1764-09-21, de Voltaire [François Marie Arouet] à Bernard Louis Chauvelin.

J'ai été si occupé de mon petit ex-jésuite, et ensuite si malingre que je n'ai pas remercié votre excellence de l'extrême bonté qu'elle a eue de daigner s'intéresser pour un gentilhomme savoyard.

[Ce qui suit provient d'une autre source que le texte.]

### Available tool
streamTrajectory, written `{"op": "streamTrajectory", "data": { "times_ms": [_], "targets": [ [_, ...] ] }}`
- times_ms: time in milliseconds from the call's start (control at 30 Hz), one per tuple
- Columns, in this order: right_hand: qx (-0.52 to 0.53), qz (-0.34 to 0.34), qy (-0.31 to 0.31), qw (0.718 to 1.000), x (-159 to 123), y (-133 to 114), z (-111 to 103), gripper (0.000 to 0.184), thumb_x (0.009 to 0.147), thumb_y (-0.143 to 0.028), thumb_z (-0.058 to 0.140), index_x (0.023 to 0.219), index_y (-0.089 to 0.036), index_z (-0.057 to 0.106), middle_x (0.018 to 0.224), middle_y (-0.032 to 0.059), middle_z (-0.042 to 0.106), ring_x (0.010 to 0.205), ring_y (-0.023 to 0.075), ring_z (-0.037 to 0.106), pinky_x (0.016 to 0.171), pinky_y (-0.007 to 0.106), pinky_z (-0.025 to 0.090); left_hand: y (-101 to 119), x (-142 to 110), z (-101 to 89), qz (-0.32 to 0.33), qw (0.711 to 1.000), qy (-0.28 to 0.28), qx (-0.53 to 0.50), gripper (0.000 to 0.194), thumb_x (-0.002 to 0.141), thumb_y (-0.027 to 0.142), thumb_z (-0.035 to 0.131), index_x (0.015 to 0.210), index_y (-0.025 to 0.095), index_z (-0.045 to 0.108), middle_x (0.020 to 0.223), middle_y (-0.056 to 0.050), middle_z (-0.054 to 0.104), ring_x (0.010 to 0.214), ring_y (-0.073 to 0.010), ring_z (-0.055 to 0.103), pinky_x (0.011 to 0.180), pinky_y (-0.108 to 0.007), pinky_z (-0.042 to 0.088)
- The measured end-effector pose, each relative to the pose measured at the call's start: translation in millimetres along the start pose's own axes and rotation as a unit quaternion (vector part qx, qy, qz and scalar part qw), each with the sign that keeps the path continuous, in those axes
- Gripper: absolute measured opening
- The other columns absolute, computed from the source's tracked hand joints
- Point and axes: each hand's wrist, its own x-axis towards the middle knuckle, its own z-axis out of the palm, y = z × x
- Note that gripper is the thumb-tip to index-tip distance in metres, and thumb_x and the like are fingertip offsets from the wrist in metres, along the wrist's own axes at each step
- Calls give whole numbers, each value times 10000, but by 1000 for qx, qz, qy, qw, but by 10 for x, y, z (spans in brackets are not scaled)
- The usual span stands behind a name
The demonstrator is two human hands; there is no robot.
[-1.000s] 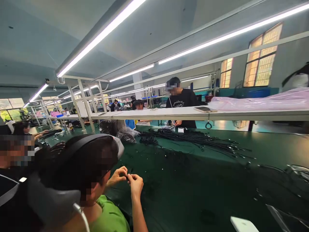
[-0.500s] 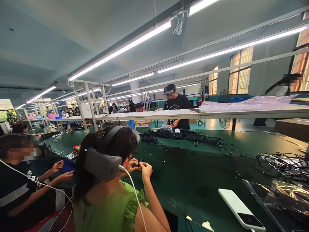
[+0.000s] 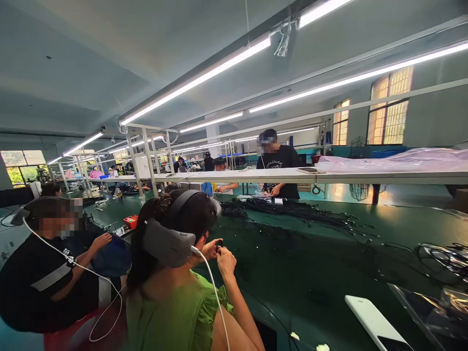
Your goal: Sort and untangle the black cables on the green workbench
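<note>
Neither my left hand nor my right hand shows in the head view. Closest to me on the green table (image 3: 285, 278) lies a white device like a power bank (image 3: 369, 314), with a dark panel at its near end. A clear plastic bag (image 3: 417, 312) rests to its right. The hands (image 3: 221, 253) at mid-picture belong to a co-worker in a green top (image 3: 168, 307); they hold a small dark piece too small to name. Long black cables (image 3: 314, 210) lie in a bundle at the table's far side.
A white shelf (image 3: 234, 176) runs above the table, with pink plastic sheeting (image 3: 387, 161) on it. Loops of black cable (image 3: 440, 258) lie at right. Another co-worker in black (image 3: 44, 278) sits at left, and a standing person (image 3: 280, 163) works across the table.
My view has turned left, so the scene sits further right in the picture. The person at the far right has left the view. The green-topped co-worker's fingers have shifted slightly.
</note>
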Motion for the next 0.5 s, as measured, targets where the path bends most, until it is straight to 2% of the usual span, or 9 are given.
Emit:
{"op": "streamTrajectory", "data": {
  "times_ms": [67,133,200,300,400,500],
  "targets": [
    [18,-13,4,1000,19,-23,-95,267,809,-406,380,944,-327,596,971,55,653,930,205,578,733,307,408,-65,26,-14,39,998,49,7,240,677,500,456,753,322,598,553,7,515,510,-121,516,400,-230,347],
    [48,-34,12,998,88,-82,-254,374,804,-414,286,1052,-325,551,1012,58,648,959,183,572,754,279,392,-99,40,-34,60,994,86,11,246,742,399,369,744,283,586,555,25,511,495,-93,489,416,-214,354],
    [87,-68,18,994,202,-179,-427,467,805,-412,204,1188,-300,445,1145,42,589,1025,125,537,794,225,366,-103,60,-50,56,993,102,18,311,776,326,272,725,267,574,558,34,510,479,-80,460,408,-202,338],
    [141,-107,1,984,400,-356,-573,527,789,-459,194,1255,-286,369,1241,33,525,1048,71,513,779,156,352,-76,109,-52,36,993,109,39,394,797,326,193,678,246,561,542,37,495,420,-79,391,367,-200,283],
    [184,-99,-30,977,511,-478,-493,615,773,-527,212,1267,-196,371,1082,105,625,851,91,603,667,169,391,-36,138,-23,30,992,101,68,369,791,358,242,601,242,535,466,55,426,374,-79,335,358,-204,264],
    [223,-70,-59,970,407,-469,-239,605,768,-557,281,1220,-185,435,853,104,692,602,95,612,541,192,391,7,105,21,53,991,65,102,272,754,406,364,643,243,552,465,63,426,414,-85,405,411,-232,323]
  ]
}}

Ce Savoyard nommé m. de la Balme fera tout ce qui lui plaira, il suivra s'il veut les bons conseils de votre excellence. Je vous présente mes très humbles remerciements et les siens, et reviens à mon défroqué. Il veut absolument justifier la bonne opinion que vous avez eue de son entreprise, il veut que ce drame soit aussi intéressant que politique. Ces deux avantages se trouvent rarement ensemble, témoin les douze ou treize dernières pièces du grand Corneille, qui raisonne, qui disserte et qui est bien loin de toucher. Notre petit drôle ajoute encore qu'il faut que le style soit de la plus grande pureté sans rien perdre de la force qui doit l'animer, ce qui est extrêmement difficile; que toute tragédie doit être remplie d'action, mais que cette action doit toujours produire dans l'âme de grands mouvements, et servir à développer des sentiments qui aient toute leur étendue, car c'est le sentiment qui doit régner, et sans lui une pièce n'est qu'une aventure froide récitée en dialogues. Enfin il veut vous plaire et il vous enverra sa pièce, que vous ne reconnaîtrez pas.

Malheureusement il n'y a point de rôle ni pour mlle Clairon de Paris, ni pour celle de Turin. Je me mets aux pieds de madame Chauvelin-Clairon dont il faut adorer les talents et les grâces. Que l'une et l'autre excellence conservent leurs bontés au vieux laboureur de Ferney qui a quitté le cothurne pour le semoir, et qui fait des infidélités à Melpomène en faveur de Cérès, mais qui ne vous en fera jamais.